Het binnen zijn wordt af en toe onderbroken door een wandeling, een zogeheten frisse neus, waar de ontmoeting met één simpele bloem het rijk van de natuur voor je kan openen. [6] En deze lente lijkt uitbundiger dan ooit. Wie de mogelijkheid heeft, trekt zich terug in zijn datsja, een tuinhuis in de luwte van de stad, liefst met eigen moestuin.

Un Virus dans la Ville
Ik denk ook aan ‘Un virus dans la Ville’, een project van de kunstenaar Absalon, die minimale behuizingen voor zichzelf optrok in het centrum van verschillende grote steden.[7] Zo ongeveer als Henry Thoreau zijn huisje in Walden beschouwde als een vogelkooi te midden van de vogels: “Niet door er een gevangen te hebben gezet maar door mijzelf in hun nabijheid in een kooi te hebben geplaatst”.
De infiltratie van Absalon’s tiny houses in steden overal ter wereld was een fijn virus. Het coronavirus heeft vooral nadelen. Maar omdat bij velen de agenda leger wordt komt er automatisch meer tijd en ruimte voor bespiegelingen en creativiteit; meer vrijheid om dingen op te pakken die te lang zijn blijven liggen, zoals pianospelen, en genieten we ook van de weldadigheid van deze tussentijd, de rust, de druk die wegvalt, de soberheid, de ruimte om je eigen binnenwereld op te meten, zaken die er echt toe doen, en een nieuwe waardering voor de natuur en het buitenleven, waar de seizoenen zich niet tegen laten houden en de actualiteit naar de achtergrond verschuift.
We blijken met steeds minder toe te kunnen. Die soberheid is iets wat we moeten behouden straks, als alles voorbij is. Maar gaat het ooit voorbij en moet het niet sowieso allemaal anders: eerlijker, gelijkwaardiger en met meer respect voor de planeet? Een crisis draagt ook altijd de mogelijkheid voor verbetering in zich. En er is genoeg dat moet worden rechtgezet.

Voorlopig kook ik gaar in mijn eigen sop, mijn eigen inkt; de sappen van de zwarte gal, in een heden dat toch vooral melancholisch stemt. Buiten is er de troost van de schoonheid, de pleinen zijn net zo leeg als op de laat zeventiende-eeuwse stadsgezichten van Gerrit Berckheyde. Een schoonheid die meer ontroert dan ooit in deze (tijdelijke?) afzondering en in het licht van de kwetsbaarheid die in deze periode op scherp wordt gesteld.

Renée Borgonjen

 

[1] Zijn zuignappen hechten zich bijna aan elk oppervlak, behalve aan octopushuid, zodat hij nooit in de knoop raakt, https://www.cell.com/current-biology/fulltext/S0960-9822(14)00462-X

[2] Tuomas A. Laitinen, Haemocyanin, 2019, trailer: http://www.tuomasalaitinen.com/ met dank aan Brigitte van der Sande, die mij indertijd het filmpje stuurde.

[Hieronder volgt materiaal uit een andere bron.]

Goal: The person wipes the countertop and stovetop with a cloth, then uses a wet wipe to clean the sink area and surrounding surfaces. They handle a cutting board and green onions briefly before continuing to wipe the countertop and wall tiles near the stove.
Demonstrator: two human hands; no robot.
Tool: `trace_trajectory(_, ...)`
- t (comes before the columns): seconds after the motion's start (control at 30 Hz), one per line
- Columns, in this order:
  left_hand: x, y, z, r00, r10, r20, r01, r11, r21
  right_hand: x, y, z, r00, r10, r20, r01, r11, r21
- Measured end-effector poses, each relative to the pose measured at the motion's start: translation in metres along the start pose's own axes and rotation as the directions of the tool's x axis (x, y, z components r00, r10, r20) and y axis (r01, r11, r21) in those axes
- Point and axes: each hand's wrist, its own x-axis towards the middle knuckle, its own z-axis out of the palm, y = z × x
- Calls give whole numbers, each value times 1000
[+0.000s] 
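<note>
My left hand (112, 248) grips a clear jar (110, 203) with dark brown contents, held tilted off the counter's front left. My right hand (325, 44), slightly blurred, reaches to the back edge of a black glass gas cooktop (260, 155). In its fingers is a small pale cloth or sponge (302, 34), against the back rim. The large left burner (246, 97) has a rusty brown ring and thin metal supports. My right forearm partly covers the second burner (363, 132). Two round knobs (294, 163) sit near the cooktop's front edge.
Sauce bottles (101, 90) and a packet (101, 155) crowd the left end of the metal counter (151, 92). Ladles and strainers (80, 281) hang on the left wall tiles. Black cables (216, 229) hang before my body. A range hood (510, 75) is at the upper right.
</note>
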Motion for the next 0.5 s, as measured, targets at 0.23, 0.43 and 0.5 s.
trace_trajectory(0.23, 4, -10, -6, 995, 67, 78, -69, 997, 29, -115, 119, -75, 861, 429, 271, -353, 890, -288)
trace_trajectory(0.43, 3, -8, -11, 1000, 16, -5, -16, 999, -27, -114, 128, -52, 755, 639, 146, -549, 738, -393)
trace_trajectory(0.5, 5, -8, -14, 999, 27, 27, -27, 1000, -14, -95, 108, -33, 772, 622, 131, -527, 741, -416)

[3] ‘Mind Game’, Het Nieuwe Instituut, van Charlie Koolhaas en Madelon Vriesendorp, https://thursdaynight.hetnieuweinstituut.nl/en/activities/weeklong-online-course-charlie-koolhaas-and-madelon-vriesendorp

[4] Jan Konings met RAL2005, http://www.hoteltransvaal.com/templates/info.php?id=8

[5] Dogma on architectural solitude, zie ook artikel in VOLUME, http://archis.org/publications/volume-46-shelter/, De Witte Raaf, https://www.dewitteraaf.be/artikel/detail/nl/4649 en mijn expositie Waar de muze huist, mijn expositie over schrijvers en dichtershuizen, http://www.reneeborgonjen.nl/ (bij tentoonstellingen).

[6] School of Life, on confinement, https://www.theschooloflife.com/thebookoflife/on-confinement/

[7] https://vimeo.com/76409998, Absalon, ‘Un Virus dans La Ville’.

 

Dit bericht werd geplaatst in Uncategorized. Bookmark de permalink .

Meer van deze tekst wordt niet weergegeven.